El presidente también dedicó palabras al caso Ábalos, minimizando el potencial daño que podrían causar futuras revelaciones del exministro de Transportes, hoy en prisión preventiva. La línea oficial es contundente: ni amenazas ni chantajes alterarán al Gobierno. Sánchez presentó a su administración como un punto de inflexión en la lucha contra la corrupción estructural heredada, una afirmación que forma ya parte de su narrativa identitaria.
Pero la declaración más significativa, al menos en términos históricos, llegó desde TVE. Preguntado por Carles Puigdemont, Sánchez afirmó que espera que el expresident “pueda volver pronto” a Cataluña y ejercer “en plenitud sus derechos políticos”. Justificó la ausencia de una visita a Bruselas por mera falta de “ocasión”, aunque insinuó que un encuentro futuro sería coherente con su agenda de normalización. La frase era tanto un gesto hacia el independentismo pragmático como una señal a la comunidad internacional de que España aspira a cerrar definitivamente la herida abierta en 2017.
El presidente admitió que no ha hablado recientemente con Puigdemont, pero expresó su deseo de retomar el contacto: “Creo que merece la pena y que la sociedad catalana lo quiere ver”. En esta afirmación reside el núcleo de su estrategia: convertir la relación con Junts en un vector de deshielo político, incluso cuando las tensiones parlamentarias dificultan cualquier coreografía estable.
Sánchez gobierna, en esencia, desde una intemperie controlada.
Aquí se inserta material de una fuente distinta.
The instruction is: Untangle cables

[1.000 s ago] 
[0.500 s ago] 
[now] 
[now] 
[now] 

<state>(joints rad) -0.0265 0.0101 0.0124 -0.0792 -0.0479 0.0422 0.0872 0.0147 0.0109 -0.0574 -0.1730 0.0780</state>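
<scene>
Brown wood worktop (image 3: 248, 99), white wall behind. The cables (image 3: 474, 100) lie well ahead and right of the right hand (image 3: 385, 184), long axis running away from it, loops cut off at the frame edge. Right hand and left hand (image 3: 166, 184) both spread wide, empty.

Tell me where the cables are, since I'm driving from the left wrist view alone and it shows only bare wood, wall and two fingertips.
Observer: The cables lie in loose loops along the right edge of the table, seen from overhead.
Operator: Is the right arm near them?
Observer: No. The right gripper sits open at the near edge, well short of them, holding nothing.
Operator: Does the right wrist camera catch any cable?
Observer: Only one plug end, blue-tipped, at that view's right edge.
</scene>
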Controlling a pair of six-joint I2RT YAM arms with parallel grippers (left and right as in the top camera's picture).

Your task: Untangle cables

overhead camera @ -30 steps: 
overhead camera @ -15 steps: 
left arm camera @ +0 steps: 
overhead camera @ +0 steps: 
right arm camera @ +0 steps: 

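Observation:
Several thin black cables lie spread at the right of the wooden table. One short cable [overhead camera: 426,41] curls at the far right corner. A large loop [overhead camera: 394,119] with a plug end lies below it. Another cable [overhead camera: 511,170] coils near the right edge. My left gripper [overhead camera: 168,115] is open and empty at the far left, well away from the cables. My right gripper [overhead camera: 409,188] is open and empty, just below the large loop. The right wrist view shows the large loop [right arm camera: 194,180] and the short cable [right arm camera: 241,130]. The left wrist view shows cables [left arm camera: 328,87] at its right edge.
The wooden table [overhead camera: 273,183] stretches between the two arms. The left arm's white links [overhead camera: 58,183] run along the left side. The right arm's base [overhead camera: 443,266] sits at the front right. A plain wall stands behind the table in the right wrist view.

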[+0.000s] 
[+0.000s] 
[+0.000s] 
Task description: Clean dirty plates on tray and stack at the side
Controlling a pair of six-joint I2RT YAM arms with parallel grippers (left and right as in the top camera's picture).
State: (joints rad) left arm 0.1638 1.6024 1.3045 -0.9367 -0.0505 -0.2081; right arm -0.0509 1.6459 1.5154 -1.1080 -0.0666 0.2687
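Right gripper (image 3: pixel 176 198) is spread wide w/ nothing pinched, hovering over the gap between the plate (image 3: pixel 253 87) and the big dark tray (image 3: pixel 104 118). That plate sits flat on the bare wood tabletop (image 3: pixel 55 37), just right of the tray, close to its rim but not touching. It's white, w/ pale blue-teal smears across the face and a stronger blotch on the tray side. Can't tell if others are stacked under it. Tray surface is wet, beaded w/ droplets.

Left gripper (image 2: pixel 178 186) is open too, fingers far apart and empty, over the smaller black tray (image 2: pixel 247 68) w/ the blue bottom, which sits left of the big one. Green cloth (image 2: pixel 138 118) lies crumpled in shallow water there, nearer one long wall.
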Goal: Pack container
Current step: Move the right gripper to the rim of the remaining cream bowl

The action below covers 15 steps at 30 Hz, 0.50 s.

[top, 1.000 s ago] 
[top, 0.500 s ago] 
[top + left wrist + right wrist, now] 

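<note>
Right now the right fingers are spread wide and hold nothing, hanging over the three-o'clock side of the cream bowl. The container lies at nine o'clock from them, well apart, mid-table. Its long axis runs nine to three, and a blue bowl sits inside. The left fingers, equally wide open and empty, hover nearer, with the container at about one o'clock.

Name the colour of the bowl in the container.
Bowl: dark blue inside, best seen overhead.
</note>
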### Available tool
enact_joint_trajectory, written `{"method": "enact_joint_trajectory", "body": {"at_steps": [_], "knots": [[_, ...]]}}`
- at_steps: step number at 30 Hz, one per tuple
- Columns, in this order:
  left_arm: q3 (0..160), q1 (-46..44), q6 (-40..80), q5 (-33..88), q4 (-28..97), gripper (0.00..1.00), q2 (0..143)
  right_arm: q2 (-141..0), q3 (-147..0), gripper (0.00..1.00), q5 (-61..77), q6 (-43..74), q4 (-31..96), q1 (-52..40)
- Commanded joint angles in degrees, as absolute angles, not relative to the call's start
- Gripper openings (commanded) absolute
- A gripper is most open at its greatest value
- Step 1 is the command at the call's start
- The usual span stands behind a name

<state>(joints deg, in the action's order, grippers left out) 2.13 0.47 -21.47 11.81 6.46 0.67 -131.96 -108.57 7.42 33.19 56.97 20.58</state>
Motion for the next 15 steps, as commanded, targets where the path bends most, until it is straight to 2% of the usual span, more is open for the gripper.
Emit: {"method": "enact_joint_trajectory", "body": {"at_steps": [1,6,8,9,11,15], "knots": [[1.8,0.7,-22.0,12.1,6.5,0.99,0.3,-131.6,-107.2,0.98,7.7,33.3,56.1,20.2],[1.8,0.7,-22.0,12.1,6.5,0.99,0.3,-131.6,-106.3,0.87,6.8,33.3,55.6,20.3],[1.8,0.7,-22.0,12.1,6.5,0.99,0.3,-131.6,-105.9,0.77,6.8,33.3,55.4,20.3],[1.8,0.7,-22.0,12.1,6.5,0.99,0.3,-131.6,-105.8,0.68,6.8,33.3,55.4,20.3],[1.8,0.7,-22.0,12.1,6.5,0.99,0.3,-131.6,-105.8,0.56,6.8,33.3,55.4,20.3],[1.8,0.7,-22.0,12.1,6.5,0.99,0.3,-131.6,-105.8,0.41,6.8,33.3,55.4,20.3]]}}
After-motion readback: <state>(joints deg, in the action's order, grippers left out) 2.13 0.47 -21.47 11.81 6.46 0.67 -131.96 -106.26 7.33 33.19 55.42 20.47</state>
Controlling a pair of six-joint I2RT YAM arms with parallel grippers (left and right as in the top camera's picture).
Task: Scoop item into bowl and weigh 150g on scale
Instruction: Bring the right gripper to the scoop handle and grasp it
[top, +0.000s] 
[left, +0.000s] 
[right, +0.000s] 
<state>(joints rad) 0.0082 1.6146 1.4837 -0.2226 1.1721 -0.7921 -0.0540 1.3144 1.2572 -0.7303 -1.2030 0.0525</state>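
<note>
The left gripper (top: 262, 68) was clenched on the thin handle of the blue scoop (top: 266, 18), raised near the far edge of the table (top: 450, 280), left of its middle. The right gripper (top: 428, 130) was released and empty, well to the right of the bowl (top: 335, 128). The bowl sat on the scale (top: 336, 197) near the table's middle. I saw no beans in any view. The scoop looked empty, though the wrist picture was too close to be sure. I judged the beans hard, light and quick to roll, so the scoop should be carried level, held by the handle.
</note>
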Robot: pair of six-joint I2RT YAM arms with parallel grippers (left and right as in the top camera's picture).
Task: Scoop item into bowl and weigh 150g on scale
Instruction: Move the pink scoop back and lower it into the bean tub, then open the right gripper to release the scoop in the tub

Reconoce retrasos, promete avances, acusa a sus adversarios de impunidad moral y ofrece a Cataluña una combinación de realismo técnico y gestos simbólicos. No es una fórmula de estabilidad, pero sí una forma de resistencia política en un país donde los acuerdos se negocian cada semana y los desencuentros se administran a cámara lenta. En ese equilibrio frágil, parte convicción, parte supervivencia, se escribe la crónica cotidiana del debilitado poder en España.